Waymo has always classified its vehicles as Level 4. That's their entire business model.
Tesla is a different story. As CNBC reported, Tesla has historically told federal regulators that its vehicles feature Level 2 driver assistance systems — meaning a human still needs to be ready to take over. Tesla has NOT explained publicly how it self-certified any of its 42 Texas vehicles as Level 4 under this new law. Tesla did not respond to CNBC's request for comment.
Tesla is running a commercial robotaxi service on public roads, and nobody — not regulators, not the press, not riders — has a clear answer on what legal and technical standard those vehicles actually meet.
17 Incidents in 10 Months
According to records filed with the National Highway Traffic Safety Administration and reported by CNBC, Tesla's Austin robotaxi fleet logged 17 known incidents between July 2025 and April 2026. Two involved minor injuries. One required hospitalization.
Incidents happen, and the sample size is small. Waymo has had its own rough patches, including suspending freeway operations in Los Angeles, Miami, Phoenix, and San Francisco to fix construction zone behavior issues, and pausing service in Atlanta and San Antonio due to flooding problems.
But Tesla's incident count combined with its unexplained Level 4 self-certification raises serious regulatory questions.
The Rest of the Field
Beyond the Waymo-Tesla headline, the Texas data reveals a fuller competitive picture. According to TechCrunch:
- Avride: 317 vehicles — that's a legitimate second place, larger than most people realize
- Nuro: 47 vehicles — not commercial yet
- Amazon's Zoox: 35 vehicles — also not operating commercially
- MOIA (Volkswagen subsidiary): 12 electric autonomous microbuses
On the trucking side, Aurora — which launched commercial driverless trucking in April 2025 — has 91 self-driving trucks registered, ahead of Kodiak AI (33) and Waabi (13). Gatik AI has 64 mid-sized autonomous trucks in the state.

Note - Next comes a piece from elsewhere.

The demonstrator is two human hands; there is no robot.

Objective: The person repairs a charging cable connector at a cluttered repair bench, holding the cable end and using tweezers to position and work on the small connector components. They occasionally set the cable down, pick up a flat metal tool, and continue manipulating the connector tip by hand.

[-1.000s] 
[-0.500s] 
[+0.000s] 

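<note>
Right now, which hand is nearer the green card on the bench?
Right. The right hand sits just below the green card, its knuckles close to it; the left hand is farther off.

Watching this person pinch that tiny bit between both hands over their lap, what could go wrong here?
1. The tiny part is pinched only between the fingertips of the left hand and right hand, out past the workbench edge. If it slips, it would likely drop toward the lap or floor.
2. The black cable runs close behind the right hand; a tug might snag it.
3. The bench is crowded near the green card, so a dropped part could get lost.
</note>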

The autonomous trucking race is moving quickly. Aurora is publicly traded and already running commercial driverless freight.
What the Data Actually Shows
Most outlets frame this as a two-horse race between Waymo and Tesla. Avride's 317-vehicle Texas presence makes it a real third player — one that's getting almost zero national attention.
The USA Today piece from March 2026 still referenced Zoox as a major competitive threat, but the actual DMV data shows Zoox has just 35 vehicles in Texas and is NOT operating commercially. Market projection articles citing the global AV market hitting $214 billion by 2030 provide useful context, but current operational reality is different.
The PatentPC analysis touts Tesla's 4 million FSD-equipped vehicles as a data advantage. That's a fair long-term argument. But FSD vehicles are NOT the same as Level 4 robotaxis, and treating that fleet as equivalent to Waymo's commercial operation obscures where things actually stand now.
Where This Leaves Regular People
If you're in Texas and considering a robotaxi ride, Waymo is the only operator with a proven commercial track record and a fleet that reflects serious investment. Tesla's service exists, but with 42 vehicles, unclear Level 4 certification, and 17 documented incidents, it's functionally still in early rollout mode.
Texas just gave the country something valuable: a public, government-sourced scoreboard for an industry that has been allowed to self-report its own progress for too long. Every state should do this. Sunlight matters, and the AV industry has been operating in the dark long enough.